(Data items)
BEGIN

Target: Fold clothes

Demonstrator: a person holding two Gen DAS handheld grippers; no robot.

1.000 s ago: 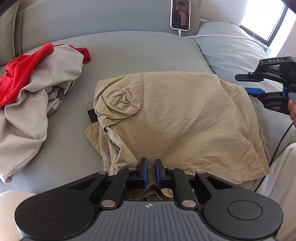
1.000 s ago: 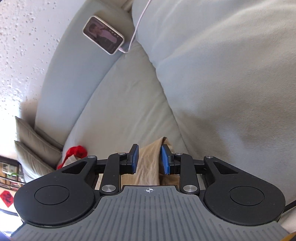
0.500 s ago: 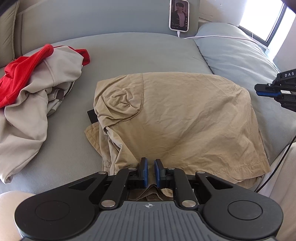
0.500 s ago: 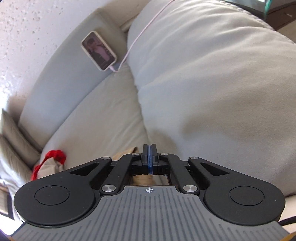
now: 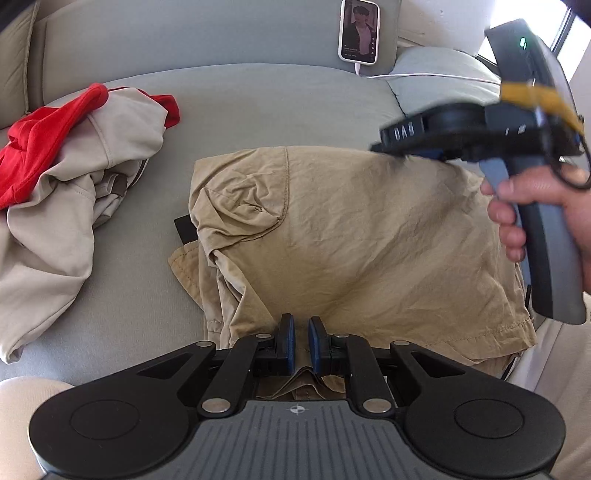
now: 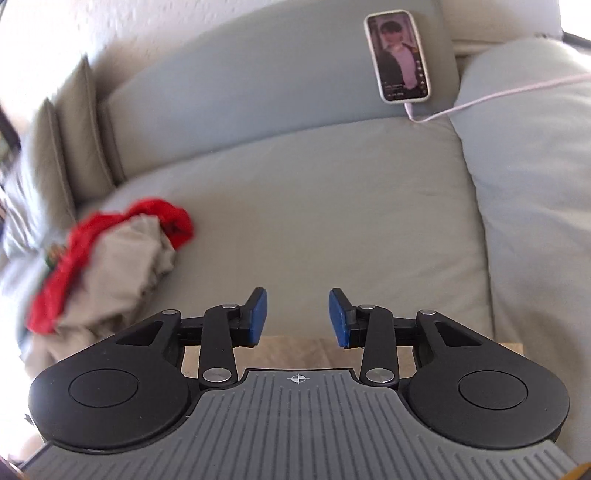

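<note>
A khaki garment [image 5: 369,229], folded over, lies on the grey sofa seat [image 5: 258,103]. My left gripper [image 5: 299,332] is at its near edge, jaws nearly together with a fold of the khaki cloth pinched between the blue pads. In the left wrist view my right gripper [image 5: 402,138], held by a hand [image 5: 524,199], hovers blurred over the garment's far right corner. In its own view the right gripper [image 6: 297,306] has its jaws opening, with nothing between them. Only a strip of the khaki garment [image 6: 295,350] shows under its fingers.
A crumpled pile of beige and red clothes [image 5: 66,177] lies at the left of the seat [image 6: 110,258]. A phone [image 5: 359,31] with a white cable leans on the sofa back [image 6: 400,55]. A grey cushion [image 6: 535,166] bounds the right side.
The right gripper swung in from the right edge and rolled level; it now hovers over the garment's far right corner. Its jaws closed, then spread apart. The left gripper kept still.
</note>
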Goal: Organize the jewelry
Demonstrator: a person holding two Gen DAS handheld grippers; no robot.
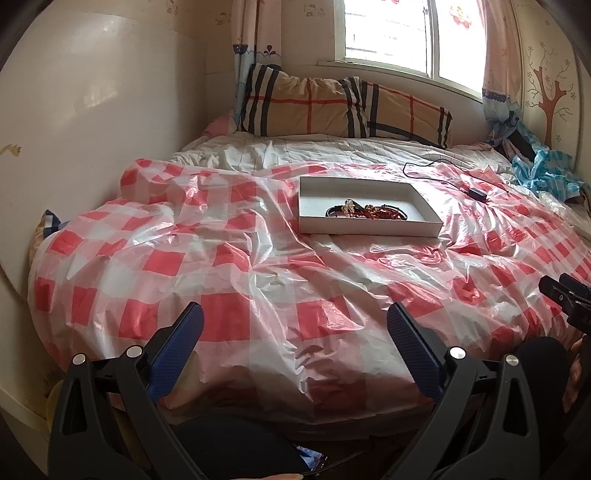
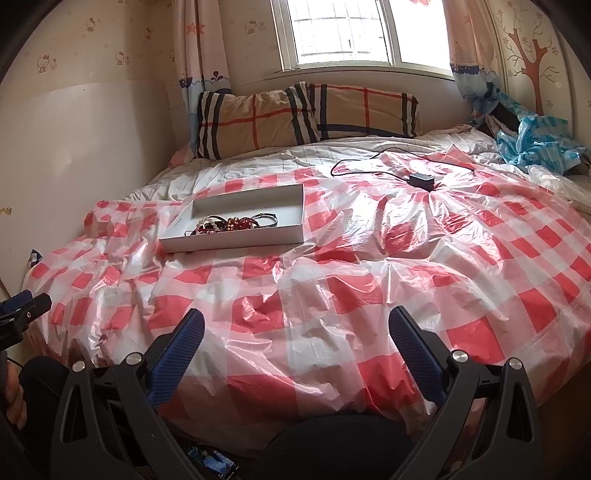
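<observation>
Lying in a tangled heap of red, black and clear beaded bracelets [image 1: 365, 211], the jewelry sits inside a shallow white cardboard tray [image 1: 369, 228] on the crinkled red-and-white checked plastic sheet [image 1: 229, 280] covering the bed. The left gripper [image 1: 294, 325] and right gripper [image 2: 296, 326] hover near the bed's front edge, well apart from the tray, blue-padded jaws spread wide and holding nothing.

No readable text, labels, brands or numbers in either view. Wallpaper [image 2: 122, 57] carries small cartoon cat prints only, no lettering legible near the window [image 2: 347, 33].
</observation>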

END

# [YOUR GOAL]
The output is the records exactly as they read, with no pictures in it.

# [RESULT BELOW]
Target: Fold clothes

Demonstrator: a person holding two Gen DAS handheld grippers; no robot.

1.000 s ago: 
1.000 s ago: 
0.500 s ago: 
0.500 s ago: 
now: 
now: 

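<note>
A khaki garment [image 5: 369,229], folded over, lies on the grey sofa seat [image 5: 258,103]. My left gripper [image 5: 299,332] is at its near edge, jaws nearly together with a fold of the khaki cloth pinched between the blue pads. In the left wrist view my right gripper [image 5: 402,138], held by a hand [image 5: 524,199], hovers blurred over the garment's far right corner. In its own view the right gripper [image 6: 297,306] has its jaws opening, with nothing between them. Only a strip of the khaki garment [image 6: 295,350] shows under its fingers.
A crumpled pile of beige and red clothes [image 5: 66,177] lies at the left of the seat [image 6: 110,258]. A phone [image 5: 359,31] with a white cable leans on the sofa back [image 6: 400,55]. A grey cushion [image 6: 535,166] bounds the right side.
The right gripper swung in from the right edge and rolled level; it now hovers over the garment's far right corner. Its jaws closed, then spread apart. The left gripper kept still.
</note>
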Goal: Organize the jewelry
Demonstrator: a person holding two Gen DAS handheld grippers; no robot.
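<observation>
Lying in a tangled heap of red, black and clear beaded bracelets [image 1: 365, 211], the jewelry sits inside a shallow white cardboard tray [image 1: 369, 228] on the crinkled red-and-white checked plastic sheet [image 1: 229, 280] covering the bed. The left gripper [image 1: 294, 325] and right gripper [image 2: 296, 326] hover near the bed's front edge, well apart from the tray, blue-padded jaws spread wide and holding nothing.

No readable text, labels, brands or numbers in either view. Wallpaper [image 2: 122, 57] carries small cartoon cat prints only, no lettering legible near the window [image 2: 347, 33].
</observation>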

Nothing remains to be added to the exercise.